> [Given records]
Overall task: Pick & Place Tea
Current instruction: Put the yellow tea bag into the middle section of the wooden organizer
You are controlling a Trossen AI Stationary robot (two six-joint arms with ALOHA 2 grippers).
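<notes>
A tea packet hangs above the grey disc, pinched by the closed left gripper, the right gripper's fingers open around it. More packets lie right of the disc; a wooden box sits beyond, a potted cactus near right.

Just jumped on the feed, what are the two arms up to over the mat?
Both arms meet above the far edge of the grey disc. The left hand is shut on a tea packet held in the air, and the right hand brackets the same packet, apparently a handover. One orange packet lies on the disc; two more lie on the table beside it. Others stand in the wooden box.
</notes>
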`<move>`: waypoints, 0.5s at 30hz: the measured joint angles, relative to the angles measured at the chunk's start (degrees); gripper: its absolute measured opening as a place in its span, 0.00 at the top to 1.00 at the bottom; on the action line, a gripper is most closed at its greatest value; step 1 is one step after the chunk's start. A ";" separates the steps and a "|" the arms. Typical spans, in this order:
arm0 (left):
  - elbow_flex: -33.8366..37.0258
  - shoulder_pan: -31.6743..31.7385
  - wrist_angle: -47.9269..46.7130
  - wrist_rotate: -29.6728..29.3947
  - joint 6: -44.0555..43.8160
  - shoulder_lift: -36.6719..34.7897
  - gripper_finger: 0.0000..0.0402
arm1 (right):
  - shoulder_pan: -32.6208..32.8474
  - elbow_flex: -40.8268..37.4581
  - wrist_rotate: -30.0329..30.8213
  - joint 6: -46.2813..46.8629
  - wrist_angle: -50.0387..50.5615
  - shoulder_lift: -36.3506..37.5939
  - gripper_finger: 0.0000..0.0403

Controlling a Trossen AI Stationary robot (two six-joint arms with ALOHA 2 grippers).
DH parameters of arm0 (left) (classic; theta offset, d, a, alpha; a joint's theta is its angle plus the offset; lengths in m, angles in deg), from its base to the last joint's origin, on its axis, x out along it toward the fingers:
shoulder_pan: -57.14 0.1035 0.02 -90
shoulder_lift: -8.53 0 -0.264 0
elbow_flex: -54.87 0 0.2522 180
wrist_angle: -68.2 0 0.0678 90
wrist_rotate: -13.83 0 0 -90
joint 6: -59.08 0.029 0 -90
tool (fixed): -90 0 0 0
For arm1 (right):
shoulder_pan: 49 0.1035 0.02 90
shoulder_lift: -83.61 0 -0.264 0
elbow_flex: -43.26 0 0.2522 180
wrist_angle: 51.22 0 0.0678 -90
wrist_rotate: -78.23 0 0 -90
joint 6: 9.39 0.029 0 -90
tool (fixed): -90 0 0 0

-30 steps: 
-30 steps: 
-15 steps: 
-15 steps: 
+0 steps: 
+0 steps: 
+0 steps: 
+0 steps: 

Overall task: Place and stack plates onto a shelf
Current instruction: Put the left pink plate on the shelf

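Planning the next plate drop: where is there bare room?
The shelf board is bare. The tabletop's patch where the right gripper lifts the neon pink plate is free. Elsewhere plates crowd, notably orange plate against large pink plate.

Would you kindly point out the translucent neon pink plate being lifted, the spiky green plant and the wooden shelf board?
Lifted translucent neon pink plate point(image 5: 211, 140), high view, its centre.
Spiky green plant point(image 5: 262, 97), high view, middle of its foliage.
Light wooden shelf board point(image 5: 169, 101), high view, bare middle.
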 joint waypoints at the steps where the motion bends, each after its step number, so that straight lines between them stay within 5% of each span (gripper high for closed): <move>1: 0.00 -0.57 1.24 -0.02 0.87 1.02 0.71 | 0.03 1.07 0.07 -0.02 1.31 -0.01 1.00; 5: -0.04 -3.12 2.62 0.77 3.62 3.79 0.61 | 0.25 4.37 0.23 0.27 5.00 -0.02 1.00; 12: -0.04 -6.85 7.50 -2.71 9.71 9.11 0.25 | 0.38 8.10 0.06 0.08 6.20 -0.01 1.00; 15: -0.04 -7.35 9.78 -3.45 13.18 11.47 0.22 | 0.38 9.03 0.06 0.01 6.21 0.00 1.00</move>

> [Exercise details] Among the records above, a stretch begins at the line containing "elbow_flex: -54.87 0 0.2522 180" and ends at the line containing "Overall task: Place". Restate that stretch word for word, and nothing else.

> [Answer box]
elbow_flex: -54.87 0 0.2522 180
wrist_angle: -68.2 0 0.0678 90
wrist_rotate: -13.83 0 0 -90
joint 6: -59.08 0.029 0 -90
tool (fixed): -90 0 0 0
For arm1 (right):
shoulder_pan: 49 0.1035 0.02 90
shoulder_lift: -83.61 0 -0.264 0
elbow_flex: -43.26 0 0.2522 180
wrist_angle: 51.22 0 0.0678 -90
wrist_rotate: -78.23 0 0 -90
joint 6: 9.39 0.029 0 -90
tool (fixed): -90 0 0 0

-30 steps: 
-30 steps: 
-15 steps: 
-15 steps: 
+0 steps: 
+0 steps: 
+0 steps: 
+0 steps: 

Overall task: Place and stack plates onto a shelf

The exercise is complete with this answer.